_What to work on_. Go through the data and retrieve each line that includes the string "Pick".

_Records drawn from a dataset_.
________
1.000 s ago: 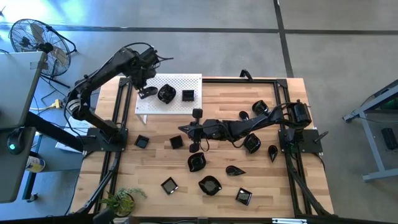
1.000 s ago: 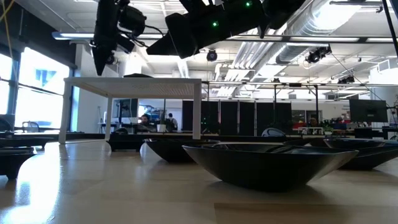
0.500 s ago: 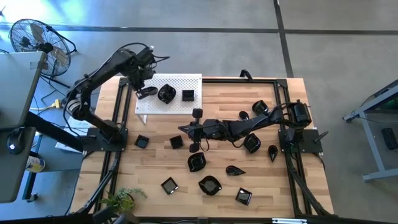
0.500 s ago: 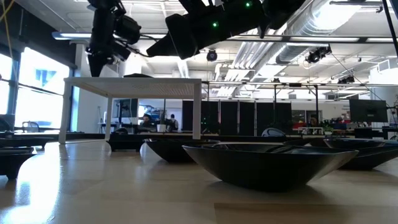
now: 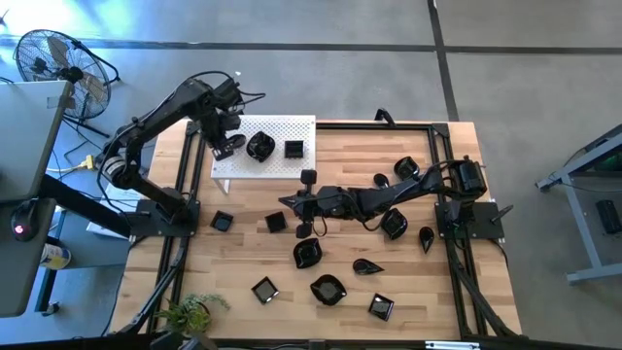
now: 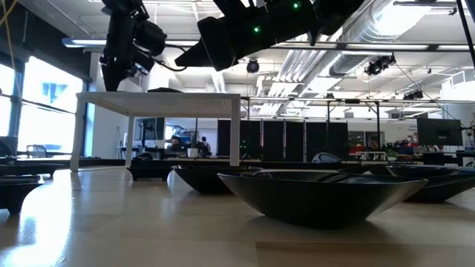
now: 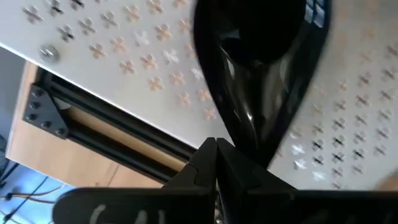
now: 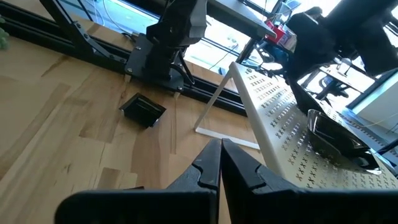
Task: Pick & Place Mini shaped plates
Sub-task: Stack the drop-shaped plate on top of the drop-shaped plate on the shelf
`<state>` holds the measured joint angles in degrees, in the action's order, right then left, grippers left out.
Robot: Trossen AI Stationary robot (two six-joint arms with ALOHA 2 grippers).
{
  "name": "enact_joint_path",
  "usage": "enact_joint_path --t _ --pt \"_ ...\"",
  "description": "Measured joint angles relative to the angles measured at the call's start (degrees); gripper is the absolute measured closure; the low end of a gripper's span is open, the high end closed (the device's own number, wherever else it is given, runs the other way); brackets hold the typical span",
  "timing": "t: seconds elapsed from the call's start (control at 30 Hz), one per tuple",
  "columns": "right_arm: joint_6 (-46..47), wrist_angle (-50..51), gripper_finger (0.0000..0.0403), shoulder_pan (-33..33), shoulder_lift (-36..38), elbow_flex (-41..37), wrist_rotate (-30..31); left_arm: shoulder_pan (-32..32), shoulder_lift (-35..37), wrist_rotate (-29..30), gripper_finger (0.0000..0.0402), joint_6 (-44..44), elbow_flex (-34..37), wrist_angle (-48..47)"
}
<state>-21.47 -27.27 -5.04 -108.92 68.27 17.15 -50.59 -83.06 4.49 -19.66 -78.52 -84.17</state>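
Teardrop plate (image 5: 229, 145) near white board (image 5: 282, 124) edge.

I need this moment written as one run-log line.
left gripper: shut, above teardrop-shaped glossy black plate on white perforated board | right gripper: shut, empty, over wooden table centre

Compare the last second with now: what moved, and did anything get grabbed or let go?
Only the left gripper moved: shut and empty, it drifted slightly over the left end of the white board, above the teardrop plate lying there. Nothing was grabbed or released. The right gripper stayed shut over the table's middle. The three plates on the board and those on the table did not move.
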Motion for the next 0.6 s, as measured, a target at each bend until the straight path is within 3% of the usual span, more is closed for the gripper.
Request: enact_joint_path --t 0.6 --pt "0.0 0.0 0.0401 0.0 0.0 0.0 0.0 1.8 2.7 -7.3 0.0401 1.8 0.0 -1.2"
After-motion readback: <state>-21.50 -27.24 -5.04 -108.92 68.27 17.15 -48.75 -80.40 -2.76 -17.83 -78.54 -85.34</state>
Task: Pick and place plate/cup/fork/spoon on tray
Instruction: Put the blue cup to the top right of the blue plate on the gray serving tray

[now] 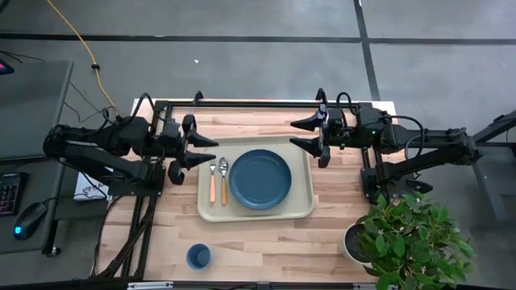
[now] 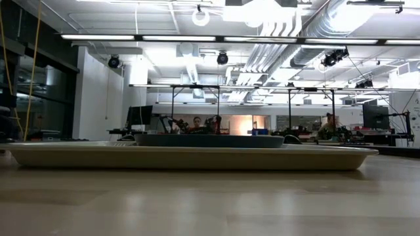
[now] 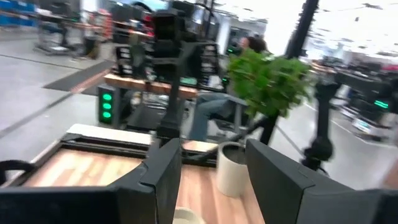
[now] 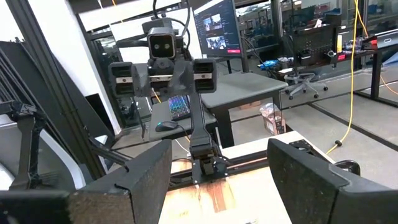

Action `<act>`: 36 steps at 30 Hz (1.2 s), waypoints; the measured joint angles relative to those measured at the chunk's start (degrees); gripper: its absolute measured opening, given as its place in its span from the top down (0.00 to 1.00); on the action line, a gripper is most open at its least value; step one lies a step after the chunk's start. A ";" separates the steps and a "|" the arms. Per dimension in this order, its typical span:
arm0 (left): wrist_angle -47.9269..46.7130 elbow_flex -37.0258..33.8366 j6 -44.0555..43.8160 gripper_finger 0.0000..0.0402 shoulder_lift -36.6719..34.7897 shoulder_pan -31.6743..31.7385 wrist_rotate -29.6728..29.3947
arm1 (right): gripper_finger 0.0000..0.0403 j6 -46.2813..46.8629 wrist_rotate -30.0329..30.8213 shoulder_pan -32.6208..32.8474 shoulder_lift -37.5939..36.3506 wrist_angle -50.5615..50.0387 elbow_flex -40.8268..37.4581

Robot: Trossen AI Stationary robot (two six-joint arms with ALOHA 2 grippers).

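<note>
The cream tray (image 1: 298, 205) lies mid-table; the low view shows its rim (image 2: 190, 156). On it rests the blue plate (image 1: 260, 179), seen edge-on as the plate (image 2: 210, 139). Left of the plate, the fork (image 1: 213, 181) and the spoon (image 1: 223, 176) lie side by side on the tray, orange handles toward the near edge. The small blue cup (image 1: 198, 256) stands on the bare table near the front edge. My left gripper (image 1: 214, 151) hovers open by the tray's far left corner. My right gripper (image 1: 292, 133) hovers open above its far right corner. Both point level, toward each other.
A potted plant (image 1: 411, 238) in a white pot (image 1: 355, 242) stands at the table's near right corner; the left wrist view shows this pot (image 3: 233, 168). A black frame (image 1: 242, 103) runs along the far edge. Bare wood lies around the cup.
</note>
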 joint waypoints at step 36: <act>-37.06 10.95 -12.00 0.59 39.50 -35.20 3.95 | 0.37 0.00 0.57 0.00 0.00 -10.34 -0.04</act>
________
_Result for this exercise_.
Task: Pick & Place Mini shaped plates
Task: Pick and place plate/cup/fork/spoon on tray

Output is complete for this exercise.